▶ What is being asked
Reply with one number: the count of lines in the data that hold the string "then".

[Items from a data source]
- - -

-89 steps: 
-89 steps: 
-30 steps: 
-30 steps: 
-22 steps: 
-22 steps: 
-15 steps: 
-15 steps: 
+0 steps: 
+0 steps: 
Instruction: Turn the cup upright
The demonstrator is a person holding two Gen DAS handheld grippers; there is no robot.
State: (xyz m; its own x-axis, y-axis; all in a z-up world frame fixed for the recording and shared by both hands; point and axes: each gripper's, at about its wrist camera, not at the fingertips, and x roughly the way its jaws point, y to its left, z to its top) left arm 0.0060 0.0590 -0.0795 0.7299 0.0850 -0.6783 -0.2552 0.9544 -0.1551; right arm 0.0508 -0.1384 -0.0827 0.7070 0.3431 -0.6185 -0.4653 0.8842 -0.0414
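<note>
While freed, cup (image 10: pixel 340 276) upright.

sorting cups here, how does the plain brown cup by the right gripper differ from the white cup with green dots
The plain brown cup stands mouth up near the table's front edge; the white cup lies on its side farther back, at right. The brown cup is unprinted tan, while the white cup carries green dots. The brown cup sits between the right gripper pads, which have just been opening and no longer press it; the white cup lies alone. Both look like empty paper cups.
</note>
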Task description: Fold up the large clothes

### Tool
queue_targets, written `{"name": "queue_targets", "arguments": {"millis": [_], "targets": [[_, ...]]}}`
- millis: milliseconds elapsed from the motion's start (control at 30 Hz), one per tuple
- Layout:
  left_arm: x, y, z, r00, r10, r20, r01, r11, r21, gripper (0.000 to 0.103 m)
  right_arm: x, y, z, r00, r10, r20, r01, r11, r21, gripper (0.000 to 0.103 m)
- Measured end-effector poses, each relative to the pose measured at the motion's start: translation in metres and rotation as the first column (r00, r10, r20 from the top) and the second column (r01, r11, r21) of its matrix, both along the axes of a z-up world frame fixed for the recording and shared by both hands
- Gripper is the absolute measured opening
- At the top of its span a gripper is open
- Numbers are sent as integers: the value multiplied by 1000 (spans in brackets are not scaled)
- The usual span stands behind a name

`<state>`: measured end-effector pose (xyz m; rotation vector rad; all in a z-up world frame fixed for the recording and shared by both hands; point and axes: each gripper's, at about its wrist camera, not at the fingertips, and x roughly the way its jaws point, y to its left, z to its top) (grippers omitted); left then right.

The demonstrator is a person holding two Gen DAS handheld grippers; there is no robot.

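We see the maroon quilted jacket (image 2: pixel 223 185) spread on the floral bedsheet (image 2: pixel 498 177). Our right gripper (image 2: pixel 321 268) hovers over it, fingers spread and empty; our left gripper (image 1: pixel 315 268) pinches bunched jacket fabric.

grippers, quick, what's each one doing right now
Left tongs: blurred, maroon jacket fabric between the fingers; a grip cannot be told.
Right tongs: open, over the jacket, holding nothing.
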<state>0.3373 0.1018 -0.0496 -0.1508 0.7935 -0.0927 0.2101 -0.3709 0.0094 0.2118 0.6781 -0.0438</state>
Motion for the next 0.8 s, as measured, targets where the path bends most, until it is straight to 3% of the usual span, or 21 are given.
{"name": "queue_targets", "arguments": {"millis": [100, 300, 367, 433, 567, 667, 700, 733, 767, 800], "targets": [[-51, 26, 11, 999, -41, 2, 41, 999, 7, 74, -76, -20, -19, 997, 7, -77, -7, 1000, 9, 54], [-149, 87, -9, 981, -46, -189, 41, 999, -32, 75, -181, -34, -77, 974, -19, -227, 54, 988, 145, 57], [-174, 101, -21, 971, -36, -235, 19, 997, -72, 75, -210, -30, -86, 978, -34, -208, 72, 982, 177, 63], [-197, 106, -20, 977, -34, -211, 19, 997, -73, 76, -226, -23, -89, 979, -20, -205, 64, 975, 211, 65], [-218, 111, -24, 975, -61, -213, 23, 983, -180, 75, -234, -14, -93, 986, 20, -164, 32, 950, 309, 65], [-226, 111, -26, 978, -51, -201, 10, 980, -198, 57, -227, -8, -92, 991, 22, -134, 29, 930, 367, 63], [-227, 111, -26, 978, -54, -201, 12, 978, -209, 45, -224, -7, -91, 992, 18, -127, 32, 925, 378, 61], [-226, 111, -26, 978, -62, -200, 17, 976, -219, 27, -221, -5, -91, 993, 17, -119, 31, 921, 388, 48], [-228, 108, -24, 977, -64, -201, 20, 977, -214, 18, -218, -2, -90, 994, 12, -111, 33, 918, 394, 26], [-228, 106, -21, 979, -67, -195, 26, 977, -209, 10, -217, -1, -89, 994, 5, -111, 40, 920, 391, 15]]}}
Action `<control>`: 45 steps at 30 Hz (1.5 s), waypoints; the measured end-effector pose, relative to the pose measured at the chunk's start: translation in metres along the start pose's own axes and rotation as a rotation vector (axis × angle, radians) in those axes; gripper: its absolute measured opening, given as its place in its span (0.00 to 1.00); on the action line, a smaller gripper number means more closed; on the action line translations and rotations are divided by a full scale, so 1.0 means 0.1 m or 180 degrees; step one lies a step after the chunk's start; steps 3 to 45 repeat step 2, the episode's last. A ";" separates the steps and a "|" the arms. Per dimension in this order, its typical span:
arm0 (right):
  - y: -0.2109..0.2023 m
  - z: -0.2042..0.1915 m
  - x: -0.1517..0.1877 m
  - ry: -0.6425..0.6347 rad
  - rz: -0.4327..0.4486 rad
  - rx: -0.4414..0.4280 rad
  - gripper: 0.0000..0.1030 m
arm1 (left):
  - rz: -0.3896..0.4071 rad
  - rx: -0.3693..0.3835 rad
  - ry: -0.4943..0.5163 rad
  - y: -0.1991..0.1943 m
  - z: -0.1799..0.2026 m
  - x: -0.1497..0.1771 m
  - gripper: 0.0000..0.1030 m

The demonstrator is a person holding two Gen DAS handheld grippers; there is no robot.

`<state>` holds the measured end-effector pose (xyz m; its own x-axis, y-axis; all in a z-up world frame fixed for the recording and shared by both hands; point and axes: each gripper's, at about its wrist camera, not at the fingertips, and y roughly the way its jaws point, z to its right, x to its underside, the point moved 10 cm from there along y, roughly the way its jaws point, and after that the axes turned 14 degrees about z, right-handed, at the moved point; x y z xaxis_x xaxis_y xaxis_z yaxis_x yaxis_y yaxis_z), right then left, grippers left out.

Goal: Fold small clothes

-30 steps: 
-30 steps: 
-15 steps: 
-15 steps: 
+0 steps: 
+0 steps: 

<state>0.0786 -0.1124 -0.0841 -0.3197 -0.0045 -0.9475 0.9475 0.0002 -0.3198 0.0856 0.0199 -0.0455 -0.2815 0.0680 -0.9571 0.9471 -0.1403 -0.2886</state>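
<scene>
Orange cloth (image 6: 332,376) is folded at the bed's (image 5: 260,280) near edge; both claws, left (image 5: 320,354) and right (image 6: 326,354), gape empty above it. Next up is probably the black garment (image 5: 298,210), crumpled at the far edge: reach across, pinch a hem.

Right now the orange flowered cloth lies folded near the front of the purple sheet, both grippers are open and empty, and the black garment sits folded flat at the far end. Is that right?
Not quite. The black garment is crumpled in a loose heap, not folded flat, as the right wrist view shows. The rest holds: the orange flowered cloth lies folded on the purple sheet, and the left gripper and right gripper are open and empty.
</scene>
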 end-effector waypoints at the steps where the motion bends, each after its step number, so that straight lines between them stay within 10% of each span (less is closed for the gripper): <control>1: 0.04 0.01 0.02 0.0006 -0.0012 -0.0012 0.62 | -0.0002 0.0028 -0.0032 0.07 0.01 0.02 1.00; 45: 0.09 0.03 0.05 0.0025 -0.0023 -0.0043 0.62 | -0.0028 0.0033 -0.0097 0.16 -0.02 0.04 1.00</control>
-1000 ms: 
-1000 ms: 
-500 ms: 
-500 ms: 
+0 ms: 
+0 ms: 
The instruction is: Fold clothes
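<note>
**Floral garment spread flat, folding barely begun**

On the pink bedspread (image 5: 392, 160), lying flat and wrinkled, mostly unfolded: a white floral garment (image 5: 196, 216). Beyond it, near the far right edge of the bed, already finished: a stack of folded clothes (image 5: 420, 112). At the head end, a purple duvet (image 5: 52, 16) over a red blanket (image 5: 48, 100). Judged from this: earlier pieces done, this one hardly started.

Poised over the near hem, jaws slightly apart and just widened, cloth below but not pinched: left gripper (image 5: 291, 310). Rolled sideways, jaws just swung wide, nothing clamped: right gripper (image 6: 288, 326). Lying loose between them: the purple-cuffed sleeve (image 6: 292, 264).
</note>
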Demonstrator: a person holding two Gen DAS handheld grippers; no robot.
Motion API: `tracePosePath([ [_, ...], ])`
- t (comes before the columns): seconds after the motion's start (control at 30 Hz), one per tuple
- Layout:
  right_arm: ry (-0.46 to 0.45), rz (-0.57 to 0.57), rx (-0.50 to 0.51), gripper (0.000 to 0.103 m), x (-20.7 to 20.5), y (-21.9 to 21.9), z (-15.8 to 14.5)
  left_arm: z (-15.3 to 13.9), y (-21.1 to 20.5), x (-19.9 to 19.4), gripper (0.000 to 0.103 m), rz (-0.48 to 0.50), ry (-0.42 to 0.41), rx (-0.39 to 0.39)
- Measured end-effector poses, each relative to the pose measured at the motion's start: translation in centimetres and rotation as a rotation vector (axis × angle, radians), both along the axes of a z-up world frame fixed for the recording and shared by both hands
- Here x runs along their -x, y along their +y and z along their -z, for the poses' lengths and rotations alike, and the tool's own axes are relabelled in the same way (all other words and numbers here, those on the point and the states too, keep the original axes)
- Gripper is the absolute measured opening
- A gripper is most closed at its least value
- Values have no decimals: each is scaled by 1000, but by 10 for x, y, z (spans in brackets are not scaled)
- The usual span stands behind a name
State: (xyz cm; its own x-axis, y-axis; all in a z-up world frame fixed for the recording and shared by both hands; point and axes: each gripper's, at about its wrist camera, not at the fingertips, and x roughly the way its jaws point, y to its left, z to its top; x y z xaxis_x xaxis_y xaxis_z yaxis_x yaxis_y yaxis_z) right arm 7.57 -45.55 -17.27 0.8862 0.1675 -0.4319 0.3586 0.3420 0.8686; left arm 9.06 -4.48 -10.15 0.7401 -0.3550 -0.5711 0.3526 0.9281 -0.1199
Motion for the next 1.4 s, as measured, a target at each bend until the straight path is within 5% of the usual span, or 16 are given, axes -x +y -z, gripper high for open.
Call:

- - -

▶ Solved exercise
2